Could you write out the lines below exactly, beginning with the first and finishing with the one that contains "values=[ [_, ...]"?

▬▬▬

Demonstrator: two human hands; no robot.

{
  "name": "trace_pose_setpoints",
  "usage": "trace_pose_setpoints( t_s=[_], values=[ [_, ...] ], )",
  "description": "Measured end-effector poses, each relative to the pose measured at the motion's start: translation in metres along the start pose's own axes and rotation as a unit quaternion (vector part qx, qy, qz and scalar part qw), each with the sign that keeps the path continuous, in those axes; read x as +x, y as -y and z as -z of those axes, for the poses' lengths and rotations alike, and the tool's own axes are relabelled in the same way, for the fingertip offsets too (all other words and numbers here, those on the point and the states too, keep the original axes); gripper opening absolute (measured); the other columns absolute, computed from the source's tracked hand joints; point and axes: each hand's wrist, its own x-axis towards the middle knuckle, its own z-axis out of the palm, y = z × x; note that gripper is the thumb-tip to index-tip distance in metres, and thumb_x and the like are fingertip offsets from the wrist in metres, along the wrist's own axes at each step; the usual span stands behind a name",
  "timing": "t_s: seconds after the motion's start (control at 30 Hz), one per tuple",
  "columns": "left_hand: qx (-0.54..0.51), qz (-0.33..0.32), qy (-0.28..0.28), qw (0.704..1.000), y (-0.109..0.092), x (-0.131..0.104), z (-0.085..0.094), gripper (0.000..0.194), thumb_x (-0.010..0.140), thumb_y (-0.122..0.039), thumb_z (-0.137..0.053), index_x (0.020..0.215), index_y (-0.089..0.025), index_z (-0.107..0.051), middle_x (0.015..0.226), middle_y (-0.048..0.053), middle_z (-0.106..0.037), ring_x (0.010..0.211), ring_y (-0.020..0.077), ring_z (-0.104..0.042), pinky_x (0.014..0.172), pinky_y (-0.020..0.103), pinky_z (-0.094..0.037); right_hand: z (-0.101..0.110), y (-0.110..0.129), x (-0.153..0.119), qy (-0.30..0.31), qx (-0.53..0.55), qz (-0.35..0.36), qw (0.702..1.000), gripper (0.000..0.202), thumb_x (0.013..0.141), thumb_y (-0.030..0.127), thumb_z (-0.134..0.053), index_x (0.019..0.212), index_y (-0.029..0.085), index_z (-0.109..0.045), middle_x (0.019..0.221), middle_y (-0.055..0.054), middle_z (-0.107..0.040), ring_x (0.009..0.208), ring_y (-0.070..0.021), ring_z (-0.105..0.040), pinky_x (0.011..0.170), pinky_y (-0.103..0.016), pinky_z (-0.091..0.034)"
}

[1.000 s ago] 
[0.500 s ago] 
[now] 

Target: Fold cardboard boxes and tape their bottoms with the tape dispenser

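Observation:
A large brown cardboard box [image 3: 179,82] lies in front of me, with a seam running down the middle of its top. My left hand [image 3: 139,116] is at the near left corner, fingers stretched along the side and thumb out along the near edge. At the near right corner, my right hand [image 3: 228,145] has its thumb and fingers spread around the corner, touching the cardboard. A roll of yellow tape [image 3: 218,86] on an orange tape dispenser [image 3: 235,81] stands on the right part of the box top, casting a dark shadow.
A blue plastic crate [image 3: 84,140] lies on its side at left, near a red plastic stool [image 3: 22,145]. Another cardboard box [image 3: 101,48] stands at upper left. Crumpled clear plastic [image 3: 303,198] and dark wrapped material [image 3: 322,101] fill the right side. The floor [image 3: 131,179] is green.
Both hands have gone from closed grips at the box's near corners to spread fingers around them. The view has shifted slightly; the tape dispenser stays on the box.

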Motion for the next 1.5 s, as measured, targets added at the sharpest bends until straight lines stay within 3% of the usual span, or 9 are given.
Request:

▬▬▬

SOLUTION FOR THIS EXERCISE -
Demonstrator: two human hands; no robot.

{
  "name": "trace_pose_setpoints",
  "usage": "trace_pose_setpoints( t_s=[_], values=[ [_, ...] ], )",

Nothing further is required by the exercise.